On Monday afternoon, the USGA presented an architectural forum that featured 4 esteemed guests, knowledgeable in the ways of architecture and course set-up. They spoke about the alteration, restoration and enhancement of Shinnecock Hills since it last held a US Open, in 2004. Among the audience were an additional number of experts in golf course architecture, which made for an informative, rousing session.

We’ve distilled much of what was discussed and revealed on Monday into five key elements that viewers might not catch on television this week. We hope that these items are of interest, and that they make your watching more enjoyable and fulfilling.

1. Rough Rings

Unlike a typical links course, where fairways feed directly into fairway bunkers, the bunkering at Shinnecock will feature rings of first-cut rough, to dissuade marginal shots from entering bunkers. Although Shinnecock is often compared to a links course, the US Open is an American championship, and not all elements of the game’s origin need be present.

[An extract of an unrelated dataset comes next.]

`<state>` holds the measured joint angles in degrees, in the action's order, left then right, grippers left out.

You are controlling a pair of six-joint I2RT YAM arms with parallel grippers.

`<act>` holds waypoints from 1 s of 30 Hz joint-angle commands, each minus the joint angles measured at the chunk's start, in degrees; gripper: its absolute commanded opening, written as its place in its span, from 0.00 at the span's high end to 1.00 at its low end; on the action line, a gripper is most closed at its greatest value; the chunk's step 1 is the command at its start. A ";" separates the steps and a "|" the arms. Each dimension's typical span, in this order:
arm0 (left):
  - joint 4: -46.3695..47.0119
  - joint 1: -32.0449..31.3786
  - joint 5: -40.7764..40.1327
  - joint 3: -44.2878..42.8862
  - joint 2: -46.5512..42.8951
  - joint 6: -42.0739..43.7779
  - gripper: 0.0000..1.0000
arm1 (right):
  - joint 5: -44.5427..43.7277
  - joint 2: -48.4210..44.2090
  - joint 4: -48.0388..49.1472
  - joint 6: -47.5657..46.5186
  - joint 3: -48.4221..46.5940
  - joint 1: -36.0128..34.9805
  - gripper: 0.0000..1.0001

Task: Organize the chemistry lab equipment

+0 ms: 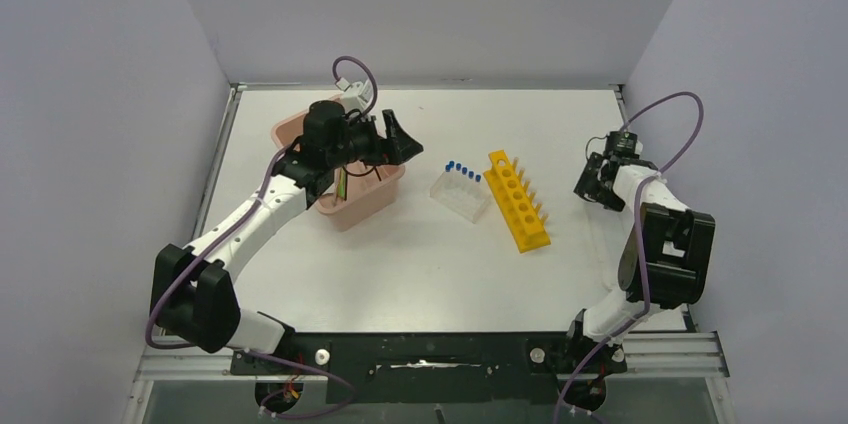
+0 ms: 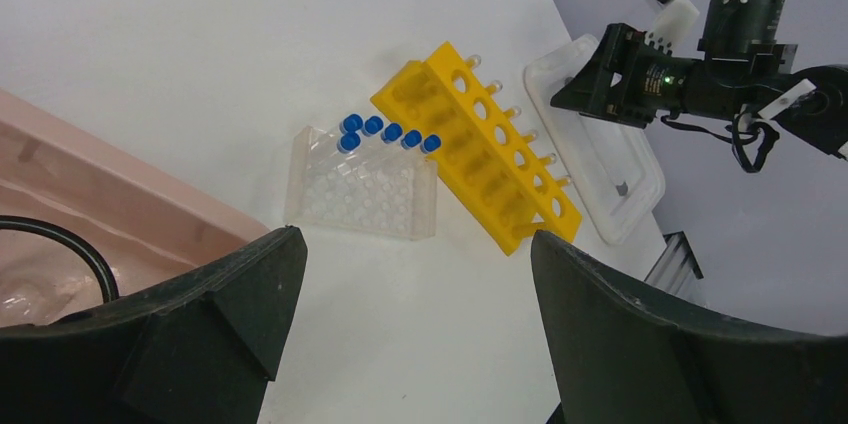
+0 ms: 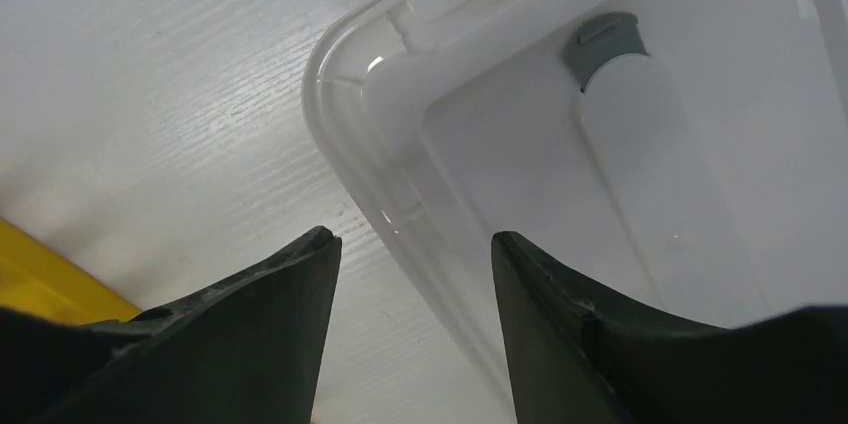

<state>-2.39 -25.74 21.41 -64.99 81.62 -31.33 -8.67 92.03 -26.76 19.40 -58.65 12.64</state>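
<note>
Left gripper (image 2: 415,239) is right up against its own camera, jaws spread wide with nothing in them, hanging over the edge of the pink tub (image 1: 368,206) well left of the yellow rack (image 1: 517,200). Clear rack (image 1: 461,194) with the blue-capped tubes (image 1: 463,172) sits just left of the yellow rack, lying roughly alongside it, so the left arm is way nearer imo. Right gripper (image 3: 415,234) is off right of the yellow rack, jaws partly apart over a corner of the white lid (image 3: 500,144), gripping nothing
</note>
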 commanded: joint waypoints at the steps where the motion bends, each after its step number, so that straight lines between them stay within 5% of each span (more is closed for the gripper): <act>1: 3.95 0.51 2.84 0.46 -0.79 -2.25 0.16 | -2.18 2.18 2.82 -1.24 0.38 -1.66 0.42; 8: 5.11 1.11 2.24 0.68 -0.70 -2.09 0.16 | -3.45 6.31 3.31 -1.69 -0.22 -2.69 0.49; 17: 4.23 1.30 1.62 0.48 -0.61 -1.04 0.16 | -8.15 7.48 2.47 -2.45 -2.30 -2.84 0.99; 25: 6.28 3.18 2.75 1.14 -0.96 -3.47 0.16 | -16.94 1.88 2.83 -6.34 -5.19 -7.38 1.00; 30: 21.95 10.24 15.67 7.86 -1.10 -12.74 0.15 | -18.40 -4.81 4.27 -7.64 -6.61 -9.85 1.00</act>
<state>4.89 -20.53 26.83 -60.97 81.60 -36.21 -22.04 95.02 -25.21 13.82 -60.93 4.34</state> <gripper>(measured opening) 0.845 0.029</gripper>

2. Reclaimed Putting Surfaces

There was a point in its history when Shinnecock’s greens were marked by irrigation disks. Greens chairs felt that they intruded on putting, so the greens were essentially compressed in size, ensuring that the disks be now contained in greenside rough. Smaller greens meant fewer hole locations and a corruption of the intent of the designer, William Flynn. Today, greens have been reclaimed, and certain ones feature wings that were actual rough in 2004. In the photo below, the space behind the bunker, where the men stand, was reclaimed.

3. Fairway Width

In the 2017 US Open, Erin Hills in Wisconsin was predicated on wide fairways, in the style of St. Andrews’ Old Course in Scotland. Fairways of that width led to more freedom in driving, and perhaps, to the low scores of the event. Shinnecock Hills has always appreciated fairway width, as seen in the photo below, but did take steps to reduce width in certain areas. Fescue replaced the hybrid bent grass in key spots, ensuring that loose driving will pay a stiffer tax.

4. Recovery Areas

In previous Open championships at Shinnecock, the low areas around greens were marked by ankle-high rough. This 1970s-era fad also ran contrary to the wishes of the course’s designer, William Flynn. During the restoration, these areas were returned to the fairway cut. With firm conditions and a sand base, they offer three options (putting, bump and run, and pitching) to the contestants. We know that professional golfers love to spin their wedges, but will that option always be the proper one? Tune in this weekend.

5. Key Holes

In 2004, Saturday brought the Disaster at the Redan. Even though the 7th hole does not play as a true Redan hole should, it was vilified for improper preparation and maintenance. Both the USGA and host club wish for attention to be positive in 2018. We suspect that it will be. In 2004, Phil Mickelson lost his last chance at the championship when he bogeyed the 71st hole. The 17th at Shinnecock Hills will again offer a stout test to those in the cauldron of contention. As the last of the one-shot holes, the par 3 will figure in the tournament’s resolution, as will other key holes (the par-4 9th, the par-5 5th and 14th, and the par-3 2nd.)